* _WHAT THE TASK REQUIRES_:
Two lines below mark the span: the one containing "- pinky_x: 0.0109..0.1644" and the one containing "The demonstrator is". Set down both, plus every line between, exactly as they stand, and nothing else.

* _SUPPLIED DATA_:
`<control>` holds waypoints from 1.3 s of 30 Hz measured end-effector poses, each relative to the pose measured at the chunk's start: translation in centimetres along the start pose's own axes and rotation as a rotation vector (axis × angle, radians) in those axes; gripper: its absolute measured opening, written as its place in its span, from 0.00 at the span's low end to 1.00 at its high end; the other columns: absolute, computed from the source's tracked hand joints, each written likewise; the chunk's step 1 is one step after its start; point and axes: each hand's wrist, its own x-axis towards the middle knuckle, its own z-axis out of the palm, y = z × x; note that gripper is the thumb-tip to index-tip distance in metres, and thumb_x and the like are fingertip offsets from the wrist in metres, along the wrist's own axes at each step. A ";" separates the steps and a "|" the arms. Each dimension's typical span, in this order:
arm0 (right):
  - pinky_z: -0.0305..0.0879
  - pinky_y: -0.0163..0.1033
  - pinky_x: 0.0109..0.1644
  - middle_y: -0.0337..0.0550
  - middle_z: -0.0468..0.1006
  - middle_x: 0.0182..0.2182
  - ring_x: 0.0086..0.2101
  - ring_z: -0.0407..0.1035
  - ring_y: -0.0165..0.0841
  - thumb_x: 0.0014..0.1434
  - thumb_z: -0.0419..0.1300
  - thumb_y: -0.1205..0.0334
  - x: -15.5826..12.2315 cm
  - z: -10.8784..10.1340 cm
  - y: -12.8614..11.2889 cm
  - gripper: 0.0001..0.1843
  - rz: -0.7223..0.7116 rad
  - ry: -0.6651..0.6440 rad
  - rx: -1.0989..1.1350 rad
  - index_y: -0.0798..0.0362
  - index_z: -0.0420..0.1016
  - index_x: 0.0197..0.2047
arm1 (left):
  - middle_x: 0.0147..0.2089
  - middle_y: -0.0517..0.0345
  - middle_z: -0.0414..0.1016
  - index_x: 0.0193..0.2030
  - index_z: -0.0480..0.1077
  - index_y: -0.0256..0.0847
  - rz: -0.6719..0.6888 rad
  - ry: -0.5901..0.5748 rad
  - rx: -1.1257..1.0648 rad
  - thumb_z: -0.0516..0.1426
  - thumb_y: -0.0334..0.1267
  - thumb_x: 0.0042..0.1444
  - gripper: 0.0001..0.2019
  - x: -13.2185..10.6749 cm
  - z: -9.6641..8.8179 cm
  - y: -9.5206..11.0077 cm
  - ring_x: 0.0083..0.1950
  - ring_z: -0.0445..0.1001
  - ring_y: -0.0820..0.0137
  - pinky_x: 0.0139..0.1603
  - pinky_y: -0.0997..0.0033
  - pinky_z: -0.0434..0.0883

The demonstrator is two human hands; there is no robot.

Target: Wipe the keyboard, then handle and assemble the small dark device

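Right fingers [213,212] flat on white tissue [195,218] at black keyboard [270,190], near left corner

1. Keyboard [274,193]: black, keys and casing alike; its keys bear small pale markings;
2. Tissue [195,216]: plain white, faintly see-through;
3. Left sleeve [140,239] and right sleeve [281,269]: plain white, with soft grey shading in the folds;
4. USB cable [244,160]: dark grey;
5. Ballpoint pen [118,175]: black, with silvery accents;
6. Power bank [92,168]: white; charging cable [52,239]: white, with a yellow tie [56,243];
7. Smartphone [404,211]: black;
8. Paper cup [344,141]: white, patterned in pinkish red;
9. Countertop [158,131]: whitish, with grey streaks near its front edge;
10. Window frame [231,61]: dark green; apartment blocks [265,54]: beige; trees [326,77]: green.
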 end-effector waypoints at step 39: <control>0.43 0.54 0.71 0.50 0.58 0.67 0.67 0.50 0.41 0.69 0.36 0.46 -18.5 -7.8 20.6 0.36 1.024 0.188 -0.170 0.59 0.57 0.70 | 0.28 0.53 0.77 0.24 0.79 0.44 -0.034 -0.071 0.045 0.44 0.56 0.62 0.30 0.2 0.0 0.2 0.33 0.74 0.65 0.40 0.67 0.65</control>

* _SOLUTION TO THIS TASK_:
  - pinky_x: 0.0109..0.1644
  - middle_y: -0.0337..0.0550
  - middle_z: -0.0468..0.1006
  - middle_x: 0.0182..0.2182
  - ring_x: 0.0086..0.2101
  - ring_z: -0.0407..0.1035
  - ring_y: -0.0165..0.0841
  - thumb_x: 0.0014..0.1434
  - thumb_z: -0.0419..0.1300
  - thumb_y: -0.1205..0.0334
  - x: -15.5826..12.2315 cm
  - z: -10.8784..10.1340 cm
  - y: -12.8614..11.2889 cm
  - gripper: 0.0001..0.1843
  - rz: -0.7223..0.7116 rad
  - ry: -0.6651..0.6440 rad
  - rx: -1.0989..1.1350 rad
  - index_y: -0.0798..0.0362
  - index_z: -0.0420..0.1016
  - index_x: 0.0197..0.2047
arm1 (left):
  - middle_x: 0.0147..0.2089
  - middle_y: -0.0517..0.0345
  - middle_z: -0.0414..0.1016
  - index_x: 0.0193..0.2030
  - index_z: -0.0480..0.1077
  - index_y: -0.0256..0.0847
  - rz: -0.6719..0.6888 rad
  - ry: -0.5901..0.5748 rad
  - rx: -1.1257..1.0648 rad
  - thumb_z: -0.0516..0.1426
  - thumb_y: -0.0334..0.1267
  - thumb_x: 0.0042..0.1444
  - gripper: 0.0001..0.2019
  - x: -13.2185..10.6749 cm
  - z: -9.6641..8.8179 cm
  - y: -9.5206..11.0077 cm
  - ring_x: 0.0083..0.1950
  - ring_z: -0.0445..0.1001
  - ring_y: -0.0820..0.0137
  - pinky_x: 0.0139..0.1603
  - pinky_y: -0.0997..0.0033
  - pinky_z: -0.0434..0.0883

The demonstrator is two human hands; there is no robot.

This exercise has now been finished.